Sunderland manager Gus Poyet, whose team are second bottom of the Premier League, described how his players were desperate to take the penalties. “The players were asking for the penalties. There was a fight between [Phil] Bardsley and Ki Sung-Yueng for the fourth,” he said. His players repeatedly apologised to him for conceding the late equaliser. “It as 'sorry gaffer, sorry gaffer… three times,” he revealed.

Moyes, whose press secretary shut down any questions about the imminent signing of Mata, did not look as distraught as he might have been, when he gave his press conference.  “[I'm] disappointed,” he said. “With a minute or so to go we were almost there. We had opportunities to score a second goal and put ourselves in a better position.

“We had some chances to finish it off and we didn't. We had to defend a few corners. I don't know how many shots Sunderland had. I didn't think we played well enough. I think there are other games where we have played well and not won and had bad decisions that went against us. Tonight we didn't play well enough. If we were [to go through], we were going to stumble over the line. In a lot of games we have played well enough.”

Despite putting on Jones for Carrick, Moyes declared: “I don't think we have ever tried to hang on [in the game]. We couldn't have put more attacking players on the pitch if we tried. The players tonight were fine. We played quite well at Chelsea [in Sunday's 3-1 defeat], gave away a couple of goals at set pieces but wasn't much, brought some fresh players in to give us some fresh energy.”

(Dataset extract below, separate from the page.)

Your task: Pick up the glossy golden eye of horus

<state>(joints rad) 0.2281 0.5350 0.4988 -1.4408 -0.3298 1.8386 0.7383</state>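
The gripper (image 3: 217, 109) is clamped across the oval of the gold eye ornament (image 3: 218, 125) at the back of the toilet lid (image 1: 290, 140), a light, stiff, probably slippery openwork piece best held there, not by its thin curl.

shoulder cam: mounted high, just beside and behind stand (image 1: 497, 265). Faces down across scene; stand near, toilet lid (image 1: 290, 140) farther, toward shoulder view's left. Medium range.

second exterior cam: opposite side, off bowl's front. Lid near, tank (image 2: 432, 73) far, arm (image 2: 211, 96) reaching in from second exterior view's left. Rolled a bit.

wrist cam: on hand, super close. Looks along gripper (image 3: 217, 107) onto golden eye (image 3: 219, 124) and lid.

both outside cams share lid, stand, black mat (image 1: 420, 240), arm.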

On the decision of who should take the spot kicks, which Danny Welbeck,  Adnan Januzaj, Jones and Rafael da Silva all missed, Moyes said: ”We talked within the group who wanted to and these were the players who chose to. As a team we made a decision together who would take the penalty kicks.”

Poyet said his team ha dbeen reward for taking risks. “It is very difficult to explain,” he said. “I don't remember another game like this, to be involved as a player. Normally when you score in the last minute you get through, you don't expect to concede after one or two minutes. Then, when you miss your first two penalties, you don't expect to win. How we done it, I think we have to ask [goalkeeper] Vito Mannone. He is the only person who can answer that. He has been getting better and better and today I think he was the difference.

“I was proud, even with the 1-0. Even if the game finishes 1-0 and we were out. I was proud. I was feeling it was my team playing there all night, believing, taking risks, passing the ball around, trying to put Man United on the back foot. We were going and going and going, so credit to the players. They put an extra bit there at that level. It was difficult to pick them up for the penalties. They all said 'sorry gaffer'. I think it is a great night for a group of players and fans who have had a difficult season.

“You need to have luck. I didn't play 17 years just because I was lucky. I wasn't the quickest but I was more intelligent than most on the pitch. I was not the most slikful but I had the ability to see things before you. It is the same as a manager.”